§ **DATA**:

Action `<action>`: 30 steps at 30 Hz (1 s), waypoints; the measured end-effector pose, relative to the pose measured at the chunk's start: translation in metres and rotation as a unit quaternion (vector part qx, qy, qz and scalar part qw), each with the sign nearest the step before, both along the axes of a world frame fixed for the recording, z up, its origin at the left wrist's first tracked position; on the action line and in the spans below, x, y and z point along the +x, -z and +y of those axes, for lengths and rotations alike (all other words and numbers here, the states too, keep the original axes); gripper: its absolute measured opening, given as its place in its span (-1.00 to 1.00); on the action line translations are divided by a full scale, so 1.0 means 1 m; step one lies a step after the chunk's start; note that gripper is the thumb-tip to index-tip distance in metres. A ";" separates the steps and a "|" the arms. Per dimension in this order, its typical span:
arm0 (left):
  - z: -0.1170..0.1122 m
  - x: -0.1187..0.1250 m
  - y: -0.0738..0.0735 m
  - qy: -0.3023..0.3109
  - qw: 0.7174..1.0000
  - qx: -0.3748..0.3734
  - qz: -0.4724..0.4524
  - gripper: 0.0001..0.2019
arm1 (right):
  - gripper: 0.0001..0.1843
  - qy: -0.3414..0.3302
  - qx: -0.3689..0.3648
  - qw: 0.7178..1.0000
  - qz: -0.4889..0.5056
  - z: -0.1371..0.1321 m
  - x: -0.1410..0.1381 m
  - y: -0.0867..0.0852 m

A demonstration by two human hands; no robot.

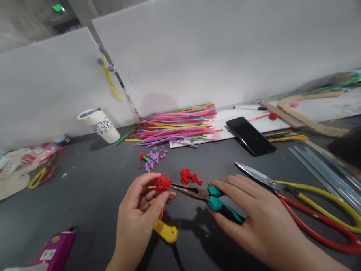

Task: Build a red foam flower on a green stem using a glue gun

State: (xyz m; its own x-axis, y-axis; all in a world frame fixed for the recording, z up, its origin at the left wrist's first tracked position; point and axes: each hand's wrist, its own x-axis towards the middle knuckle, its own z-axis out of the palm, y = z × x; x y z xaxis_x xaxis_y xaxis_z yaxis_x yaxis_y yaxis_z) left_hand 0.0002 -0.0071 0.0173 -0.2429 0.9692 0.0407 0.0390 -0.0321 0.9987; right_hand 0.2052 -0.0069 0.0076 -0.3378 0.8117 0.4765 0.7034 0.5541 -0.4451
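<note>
Between the thumb and fingers of my left hand (pixel 140 213) is a spiky red ball (pixel 163 184), made of many small red pieces. My right hand (pixel 254 217) is wrapped round the teal and black handles of needle-nose pliers (pixel 196 192). The rusty tips of the pliers touch the right side of the red ball; whether they pinch a piece cannot be made out. Loose red pieces (pixel 191 177) lie on the dark table just behind the pliers. Below my left hand rests a yellow-handled tool (pixel 165 231) with a black cord, its front end hidden by the hand.
Large scissors (pixel 317 207) with red and yellow handles lie at right, near a black phone (pixel 250 136). Colourful thin sticks (pixel 177 127) are piled along the white partition (pixel 231 50). A white cup (pixel 102 127), purple bits (pixel 153 159) and a purple box (pixel 56 249) are at left.
</note>
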 end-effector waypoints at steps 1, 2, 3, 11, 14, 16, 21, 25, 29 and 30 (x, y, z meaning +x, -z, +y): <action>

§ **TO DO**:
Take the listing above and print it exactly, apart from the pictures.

§ **RESPONSE TO THIS TASK**:
Action `<action>`: 30 steps at 30 Hz (1 s), waypoints; the measured end-effector pose, relative to the pose measured at the chunk's start: translation in metres and rotation as a unit quaternion (vector part qx, qy, qz and scalar part qw), each with the sign nearest the step before, both along the axes of a world frame fixed for the recording, z up, its origin at the left wrist's first tracked position; on the action line and in the spans below, x, y and z point along the +x, -z and +y of those axes, for lengths and rotations alike (all other words and numbers here, the states too, keep the original axes); gripper: its absolute measured opening, given as its place in its span (-1.00 to 1.00); on the action line translations are divided by a full scale, so 1.0 means 1 m; step one lies a step after the chunk's start; note that gripper is the thumb-tip to index-tip distance in metres. A ";" separates the steps and a "|" the arms. Per dimension in this order, its typical span:
arm0 (left):
  - z: -0.1170..0.1122 m
  - x: -0.1187..0.1250 m
  - y: -0.0738..0.0735 m
  - qy: -0.3023..0.3109
  - qw: 0.7174..1.0000
  - qx: -0.3748..0.3734
  - qz: -0.4724..0.4524
  - gripper: 0.0001..0.2019
arm1 (right):
  - gripper: 0.0001..0.1843
  - qy: -0.3414..0.3302
  - qx: -0.3689..0.3648
  - qw: 0.7178..1.0000
  - qz: -0.4889..0.5056
  - z: -0.1371..0.1321 m
  - x: -0.1410..0.1381 m
  - y: -0.0867..0.0852 m

A demonstration by two human hands; no robot.


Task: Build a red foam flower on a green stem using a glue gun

State: (xyz m; its own x-axis, y-axis; all in a world frame fixed for the recording, z up, its origin at the left wrist's first tracked position; point and axes: each hand's wrist, its own x-axis towards the middle knuckle, its own z-axis out of the palm, y = z × x; x y z xaxis_x xaxis_y xaxis_z yaxis_x yaxis_y yaxis_z) left_hand 0.0002 -0.0071 0.0173 -0.2429 0.9692 0.0407 0.0390 -0.0321 0.9987; right_hand 0.2052 -0.0069 0.0076 -0.3378 0.8117 0.4765 0.7034 0.5541 -0.4451
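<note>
Between the thumb and fingers of my left hand (pixel 140 213) is a spiky red ball (pixel 163 184), made of many small red pieces. My right hand (pixel 254 217) is wrapped round the teal and black handles of needle-nose pliers (pixel 196 192). The rusty tips of the pliers touch the right side of the red ball; whether they pinch a piece cannot be made out. Loose red pieces (pixel 191 177) lie on the dark table just behind the pliers. Below my left hand rests a yellow-handled tool (pixel 165 231) with a black cord, its front end hidden by the hand.
Large scissors (pixel 317 207) with red and yellow handles lie at right, near a black phone (pixel 250 136). Colourful thin sticks (pixel 177 127) are piled along the white partition (pixel 231 50). A white cup (pixel 102 127), purple bits (pixel 153 159) and a purple box (pixel 56 249) are at left.
</note>
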 end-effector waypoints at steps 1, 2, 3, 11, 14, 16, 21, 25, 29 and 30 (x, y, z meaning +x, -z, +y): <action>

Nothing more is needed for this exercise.